Session Chairs: Dana Minnick, SciLucent, Inc., Cary, NC;
and Nicole Lay, SciLucent, Inc., Tucson, AZ
Educational Support Provided by:
Despite our best planning, most of us have experienced unexpected findings in safety studies that may require thoughtful navigation. Some findings may require investigative or new studies to clarify findings and/or a safe dose. Sometimes just having better data, such as having a better understanding of tissue pharmacokinetics/pharmacodynamics, may be needed. Or perhaps a more thorough assessment of the data on hand is needed to support safe use in humans. In this Symposium, we will highlight several case studies where unexpected safety findings in development programs triggered a course correction, as well as the strategies used to navigate a successful pathway to support clinical trials from both the Sponsor and the regulatory perspective.
This talk will give a brief introduction to the Symposium, highlighting some of the key messages from the individual talks in the session. Despite our best planning, most of us have experienced unexpected findings in safety studies that may require thoughtful navigation. In this Symposium, we will highlight several case studies where unexpected safety findings in development programs triggered a course correction, as well as the strategies used to navigate a successful pathway to support clinical trials from both the Sponsor and the regulatory perspective. Strategies to navigate through unexpected findings and key messages from the Symposium speakers will be highlighted in this introduction.
This talk with present key strategies for successful regulatory agency engagements when confronting difficult nonclinical challenges. Using examples of recent challenges with innovative biologics and molecules, the speaker will discuss how to manage the unexpected and still build a constructive interaction with regulatory reviewers. Plans are usually built around success, but being prepared for the unexpected is a necessary part of product development.

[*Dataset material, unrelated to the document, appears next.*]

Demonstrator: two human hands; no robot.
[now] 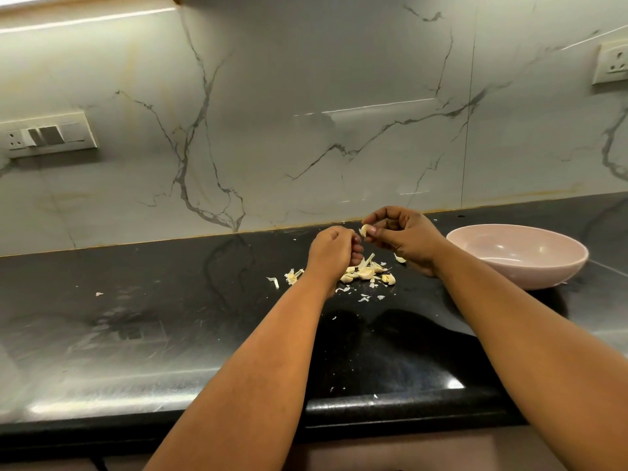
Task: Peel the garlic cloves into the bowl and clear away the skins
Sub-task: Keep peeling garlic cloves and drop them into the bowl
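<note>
A marble-veined wall [306, 113] rose behind the dark polished surface [153, 334]. On the surface, to the right, sat a pink bowl [523, 266]; nothing showed inside it. The right hand [404, 234] hung above the surface, left of the bowl, pinching a garlic clove [365, 230] between thumb and fingertips. The left hand [331, 251] was just beside it, fingers curled; whether it held anything could not be told. Below both lay a scatter of skins [365, 271] and smaller flakes.
</note>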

When working with new technologies, this can be even riskier, as the paths are not as well trodden.
This session will focus on regulatory and scientific considerations for safety pharmacology issues that arise during drug development. QT prolongation, arrhythmias, seizures, and gastrointestinal alterations are often unexpected functional effects that require a holistic review of the program to build a path forward. This session will review essential considerations when managing these more common unexpected safety pharmacology findings. The evolving regulatory framework for safety pharmacology findings will be discussed and case studies will be reviewed to illustrate potential safety investigation strategies. Species selection, exposure/effect relationships, safety margins, and translational considerations will be highlighted against regulatory expectations that parallel clinical trial risk assessment requirements.

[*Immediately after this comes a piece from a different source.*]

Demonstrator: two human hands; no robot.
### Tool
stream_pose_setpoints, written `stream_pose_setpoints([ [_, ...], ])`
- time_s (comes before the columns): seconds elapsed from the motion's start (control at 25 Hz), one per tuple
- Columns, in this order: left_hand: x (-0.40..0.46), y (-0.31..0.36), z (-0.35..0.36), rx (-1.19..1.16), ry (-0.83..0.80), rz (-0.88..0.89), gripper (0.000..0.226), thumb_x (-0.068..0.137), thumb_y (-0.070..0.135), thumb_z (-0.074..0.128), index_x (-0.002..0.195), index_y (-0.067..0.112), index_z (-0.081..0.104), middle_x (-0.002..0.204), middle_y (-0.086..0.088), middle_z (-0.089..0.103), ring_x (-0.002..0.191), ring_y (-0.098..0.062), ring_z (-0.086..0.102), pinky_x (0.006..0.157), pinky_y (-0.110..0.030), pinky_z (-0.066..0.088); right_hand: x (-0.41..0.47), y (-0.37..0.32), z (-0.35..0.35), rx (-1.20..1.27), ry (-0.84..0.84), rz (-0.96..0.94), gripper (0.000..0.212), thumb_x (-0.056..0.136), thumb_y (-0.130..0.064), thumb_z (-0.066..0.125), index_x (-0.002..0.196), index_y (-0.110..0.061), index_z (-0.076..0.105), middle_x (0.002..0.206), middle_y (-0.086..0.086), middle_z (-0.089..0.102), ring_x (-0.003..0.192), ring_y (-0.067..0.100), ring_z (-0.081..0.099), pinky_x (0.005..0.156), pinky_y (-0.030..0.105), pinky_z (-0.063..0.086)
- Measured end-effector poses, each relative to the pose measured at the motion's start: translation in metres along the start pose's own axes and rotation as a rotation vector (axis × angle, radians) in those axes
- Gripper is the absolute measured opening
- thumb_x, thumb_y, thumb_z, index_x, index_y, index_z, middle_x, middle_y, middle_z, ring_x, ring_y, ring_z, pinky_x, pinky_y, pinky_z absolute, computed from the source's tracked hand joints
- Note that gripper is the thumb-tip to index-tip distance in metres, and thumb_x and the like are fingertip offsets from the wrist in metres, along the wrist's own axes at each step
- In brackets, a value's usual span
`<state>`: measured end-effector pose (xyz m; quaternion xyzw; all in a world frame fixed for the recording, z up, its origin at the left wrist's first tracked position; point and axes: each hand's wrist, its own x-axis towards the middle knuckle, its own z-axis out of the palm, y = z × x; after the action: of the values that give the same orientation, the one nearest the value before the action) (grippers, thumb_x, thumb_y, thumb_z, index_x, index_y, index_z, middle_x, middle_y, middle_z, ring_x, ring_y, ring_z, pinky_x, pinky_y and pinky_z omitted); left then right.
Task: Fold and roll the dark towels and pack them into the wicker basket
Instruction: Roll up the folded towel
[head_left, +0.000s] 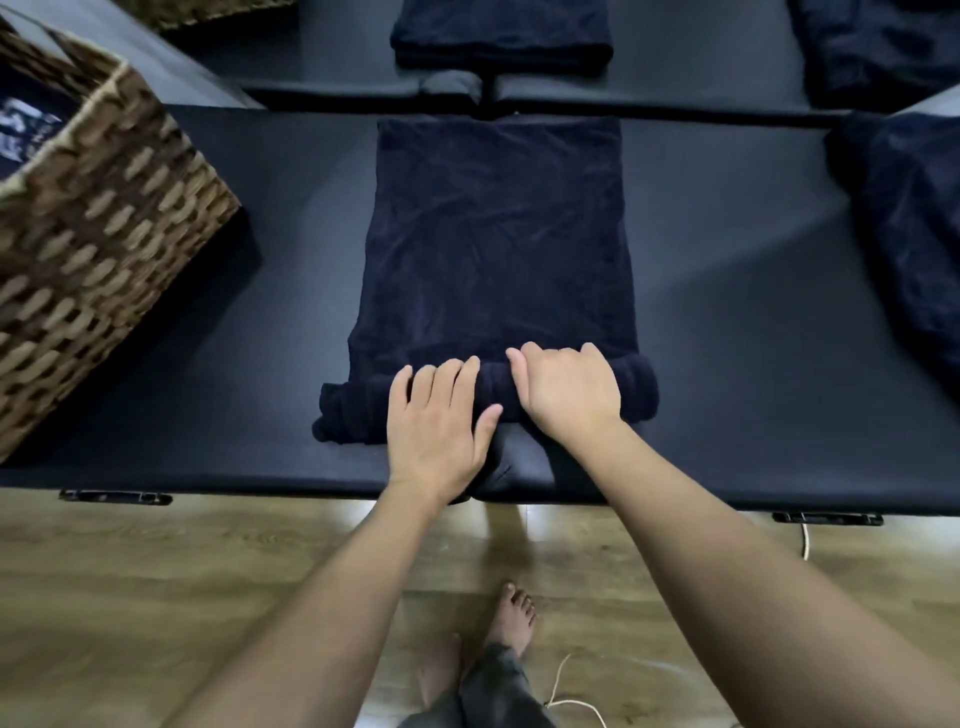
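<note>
A dark navy towel (496, 234) lies folded lengthwise on the black padded table (727, 312), its near end rolled into a thick roll (353, 410). My left hand (441, 421) presses flat on the roll's middle, fingers spread. Curled over the top of the roll just to the right is my right hand (566, 389). The wicker basket (98, 244) stands at the table's left end, with something dark inside.
A folded dark towel (501, 34) lies on a second table behind. More dark towels are heaped at the right edge (909, 234) and far right back (883, 41). Wooden floor, my bare feet and a white cord (558, 691) are below the table's near edge.
</note>
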<state>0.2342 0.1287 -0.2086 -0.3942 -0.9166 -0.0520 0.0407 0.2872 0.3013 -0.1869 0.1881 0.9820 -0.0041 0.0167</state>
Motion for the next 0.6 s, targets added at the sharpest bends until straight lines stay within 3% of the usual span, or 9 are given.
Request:
stream_pose_setpoints([
  [0.08,0.021,0.000,-0.004,0.022,-0.017,-0.015,0.047,0.102,0.049,0.035,0.116,0.015,0.066,0.105,-0.003,0.065,0.091,-0.028,0.058,0.086,-0.044,0.043,0.009,0.004,-0.003,0.049,-0.110,0.032,0.053,0.107,-0.042,0.019,0.090,-0.017,0.062,0.078,0.006,0.071,0.072,0.034,0.066,0.072,0.042,0.037],
  [0.12,0.033,-0.001,-0.006,0.045,-0.032,-0.029,0.047,0.103,0.048,0.032,0.101,0.016,0.066,0.093,-0.003,0.064,0.081,-0.029,0.058,0.075,-0.042,0.042,0.009,0.005,-0.004,0.056,-0.085,0.034,0.051,0.106,-0.042,0.020,0.089,-0.017,0.062,0.079,0.006,0.071,0.073,0.034,0.065,0.072,0.042,0.038],
  [0.24,0.069,-0.004,-0.022,0.069,-0.153,-0.025,0.052,0.104,0.045,0.023,0.079,0.019,0.060,0.075,-0.003,0.064,0.066,-0.032,0.062,0.060,-0.039,0.040,-0.009,0.000,-0.004,-0.025,0.183,0.055,0.039,0.102,-0.041,0.035,0.088,-0.014,0.059,0.086,0.008,0.061,0.076,0.034,0.054,0.068,0.044,0.039],
  [0.36,0.099,-0.002,-0.031,-0.005,-0.369,-0.054,0.056,0.106,0.046,0.018,0.091,0.022,0.067,0.093,-0.004,0.071,0.084,-0.032,0.067,0.068,-0.037,0.037,-0.021,-0.006,0.005,-0.065,0.181,0.025,0.040,0.102,-0.044,0.039,0.107,-0.013,0.063,0.096,0.008,0.061,0.084,0.033,0.053,0.079,0.047,0.041],
  [0.44,0.109,-0.002,-0.030,-0.030,-0.400,-0.090,0.057,0.106,0.046,0.018,0.094,0.022,0.067,0.095,-0.004,0.070,0.088,-0.032,0.066,0.071,-0.038,0.039,-0.010,-0.001,0.009,-0.073,0.211,0.030,0.040,0.104,-0.043,0.036,0.100,-0.014,0.063,0.086,0.006,0.061,0.076,0.033,0.053,0.073,0.046,0.040],
  [0.52,0.089,-0.003,-0.026,0.006,-0.198,-0.022,0.050,0.105,0.044,0.021,0.094,0.020,0.064,0.092,-0.002,0.067,0.084,-0.030,0.064,0.074,-0.041,0.042,0.004,0.004,0.010,-0.084,0.246,0.026,0.042,0.106,-0.039,0.034,0.083,-0.015,0.058,0.072,0.005,0.058,0.064,0.032,0.050,0.065,0.043,0.036],
  [0.6,0.056,-0.002,-0.019,-0.001,-0.059,0.021,0.040,0.103,0.043,0.035,0.110,0.017,0.065,0.107,-0.002,0.064,0.094,-0.028,0.060,0.084,-0.044,0.044,0.018,0.004,0.008,-0.069,0.247,0.026,0.045,0.107,-0.037,0.032,0.074,-0.016,0.053,0.060,0.004,0.057,0.053,0.031,0.050,0.059,0.040,0.034],
])
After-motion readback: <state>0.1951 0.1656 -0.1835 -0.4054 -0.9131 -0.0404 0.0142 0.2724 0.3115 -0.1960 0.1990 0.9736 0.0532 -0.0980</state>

“External things are not the problem. It’s your assessment of them, which you can erase right now.”—Emperor Marcus Aurelius. Thyroid tumors or excessive mortality in a rat carcinogenicity study or tremors in a monkey study or abortions in a reproductive toxicology study may be indisputably linked to your drug candidate, but these don’t have to be showstoppers. In fact, these findings often provide an opportunity to conduct follow-up experiments to better characterize the toxicity or craft an assessment that could describe a potentially safe context of use for the drug under development. This presentation will provide case studies of unexpected nonclinical safety signals during drug development and the regulatory response to these assessments.
A nonclinical-based clinical hold may delay your clinical development, but it is the opportunity to consolidate your data for a robust and favorable safety assessment. Well-designed proof of concept studies are also necessary to support initiation of clinical studies. Two cases will be discussed illustrating the regulatory agency actions and responses from Sponsors. The first case study will describe a process-related genotoxic impurity out-of-spec that showed up after the Phase 1 in a research IND. The second case will describe an example of a drug with a less-than-favorable nonclinical package and lack of human data that the Sponsor proposed for treatment of patients with COVID-19.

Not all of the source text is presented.